LibGen, on the other hand, is a quaint little website that only offers access to a vast, sprawling library of texts, completely free of charge and accessible to anyone with an internet connection. I'm sure it's totally insignificant compared to the robust and equitable systems you mentioned.
Your suggestion to "just go to a real library" is also a brilliant solution, assuming that everyone has the luxury of living near a well-stocked library, having the time and resources to visit it, and not having any other obligations or responsibilities. I'm sure it's not at all a tone-deaf, out-of-touch recommendation.

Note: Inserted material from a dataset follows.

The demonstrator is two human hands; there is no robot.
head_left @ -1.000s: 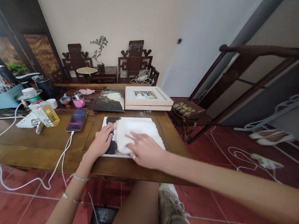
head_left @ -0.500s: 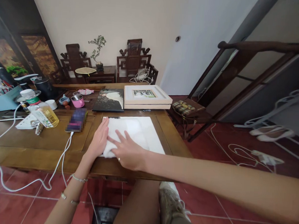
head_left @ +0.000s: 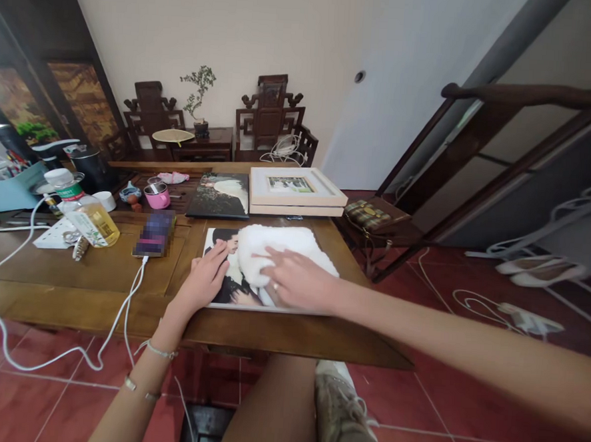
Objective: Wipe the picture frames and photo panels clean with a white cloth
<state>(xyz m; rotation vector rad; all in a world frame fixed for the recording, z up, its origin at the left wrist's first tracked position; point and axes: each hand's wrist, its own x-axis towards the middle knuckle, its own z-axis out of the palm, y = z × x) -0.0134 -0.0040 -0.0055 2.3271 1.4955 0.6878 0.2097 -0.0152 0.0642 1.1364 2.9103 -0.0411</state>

Yes, publishers don’t pay authors as much as they deserve, but LibGen pays them literally nothing. Authors tend to love libraries but hate piracy. Why? Because earning something is better than earning nothing.
Have you ever submitted an ILL request? It’s extremely simple. Many library systems even integrate with WorldCat, so submitting a request for any book just takes a few clicks.
I’m mostly speaking about people in the US. Every single county in the entire country has a public library. Almost all of them have ILL.
I think equity is a fair argument for the existence of services like LibGen in many parts of the world, but the reality is that almost everyone using a book piracy sites in a first-world country is using it to pirate an in-print book that they just don’t want to go to the trouble of borrowing or buying.
Seeing the high prices they are charged for a digital licence which expires after a fairly small number of loans, I feel it'd be better for my library if I pirate when possible. Save those limited loans for someone who prefers/needs them.